E3™ End-to-End Encryption
Executive Sponsor: John South, Chief Security Officer
Project Team: Steve Elefant, Sarah McCrary, Larry Godfrey, Paul Minutillo, Dustin Francis
E3™ end-to-end encryption is designed to combat the growing problem of credit/debit card fraud by protecting cardholder data during the payment transaction lifecycle, from the moment of card swipe to and through the processing system. E3 provides the strongest degree of security available — with no extra costs — safeguarding various stakeholders in the payments ecosystem, including consumers, business owners, banks and financial institutions. E3 also affords merchants added breach protection with the E3Warranty.
Identity Management
Executive Sponsor: Scott Breece, Director of Security Strategy and Compliance
Project Team: Brenton Warner
CHS is challenged with managing user accounts across multiple technologies. The management of users includes user provisioning for new employees, account management for roles based access and termination of accounts. The existing technology, Novell Identity Manager (SIM); is currently implemented into the environment. The current version of this technology doesn’t provide the flexibility to meet all the business needs as the environment has evolved. But, the newest revision level of the application presents new and improved features that will assist CHS with meeting the needs of the business.

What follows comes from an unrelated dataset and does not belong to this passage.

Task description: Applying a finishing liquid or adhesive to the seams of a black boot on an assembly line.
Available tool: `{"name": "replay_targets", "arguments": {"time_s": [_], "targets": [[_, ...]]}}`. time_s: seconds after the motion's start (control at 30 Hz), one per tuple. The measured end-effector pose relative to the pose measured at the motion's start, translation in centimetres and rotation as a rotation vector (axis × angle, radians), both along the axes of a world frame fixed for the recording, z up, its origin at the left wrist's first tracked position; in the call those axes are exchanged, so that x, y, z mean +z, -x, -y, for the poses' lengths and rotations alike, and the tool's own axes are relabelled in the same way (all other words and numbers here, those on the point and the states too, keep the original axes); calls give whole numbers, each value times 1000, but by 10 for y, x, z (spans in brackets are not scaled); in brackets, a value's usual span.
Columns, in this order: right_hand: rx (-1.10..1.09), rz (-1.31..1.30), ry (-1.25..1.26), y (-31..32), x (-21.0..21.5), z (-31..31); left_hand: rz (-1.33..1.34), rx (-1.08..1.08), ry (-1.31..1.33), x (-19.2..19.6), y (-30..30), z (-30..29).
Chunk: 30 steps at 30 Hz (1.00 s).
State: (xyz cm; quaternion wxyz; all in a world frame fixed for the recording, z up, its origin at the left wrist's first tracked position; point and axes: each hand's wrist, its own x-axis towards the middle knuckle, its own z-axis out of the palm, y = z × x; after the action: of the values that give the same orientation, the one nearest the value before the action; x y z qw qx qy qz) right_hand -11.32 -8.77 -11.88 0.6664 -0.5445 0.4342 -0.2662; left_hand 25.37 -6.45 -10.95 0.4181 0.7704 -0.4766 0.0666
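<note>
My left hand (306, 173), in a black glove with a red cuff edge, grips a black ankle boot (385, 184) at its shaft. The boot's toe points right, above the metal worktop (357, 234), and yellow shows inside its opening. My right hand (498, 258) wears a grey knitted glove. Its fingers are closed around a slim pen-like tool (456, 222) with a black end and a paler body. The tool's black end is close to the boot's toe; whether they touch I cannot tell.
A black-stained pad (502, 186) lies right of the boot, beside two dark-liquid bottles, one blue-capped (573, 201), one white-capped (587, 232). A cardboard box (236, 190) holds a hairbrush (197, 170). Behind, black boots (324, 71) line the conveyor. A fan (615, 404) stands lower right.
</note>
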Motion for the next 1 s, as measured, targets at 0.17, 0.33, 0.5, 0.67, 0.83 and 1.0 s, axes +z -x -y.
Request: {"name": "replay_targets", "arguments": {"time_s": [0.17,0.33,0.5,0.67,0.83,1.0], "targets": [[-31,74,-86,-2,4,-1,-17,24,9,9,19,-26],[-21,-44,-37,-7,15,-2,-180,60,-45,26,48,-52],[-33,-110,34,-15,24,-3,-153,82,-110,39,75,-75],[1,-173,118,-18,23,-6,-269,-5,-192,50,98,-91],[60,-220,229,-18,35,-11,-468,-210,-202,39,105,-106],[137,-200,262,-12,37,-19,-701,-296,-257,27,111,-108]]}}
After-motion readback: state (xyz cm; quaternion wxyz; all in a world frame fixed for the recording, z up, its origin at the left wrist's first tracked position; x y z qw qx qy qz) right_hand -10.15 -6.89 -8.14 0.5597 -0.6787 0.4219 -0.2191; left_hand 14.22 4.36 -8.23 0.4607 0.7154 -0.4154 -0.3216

Enterprise Security, Identity Management & Access Governance
Executive Sponsor: Scott Pettigrew, Chief Security Officer, HMS
Team Members: Mark Ma, Jason Guzman, Len Atkinson, Deb Whitehead, Luke Magda, Jeremy Miller, Joe Spearin, Quyen To
Location: New York, NY
HMS, the nation’s largest healthcare cost containment service provider, set out in 2009 with aggressive goals for an Identity and Access Management program. Due to the rapid growth of the dynamic healthcare industry, HMS experienced ongoing challenges due to the complex regulatory pressures and compliance requirements. By working with Identity and Access Management Specialists, Logic Trends, HMS developed and executed an extensive undertaking to reduce risk exposure, improve on/off boarding processes, provide employees and contractors rapid access to mission critical systems, introduce electronic provisioning and bring consistent, auditable role governance, role maintenance and access management to the enterprise.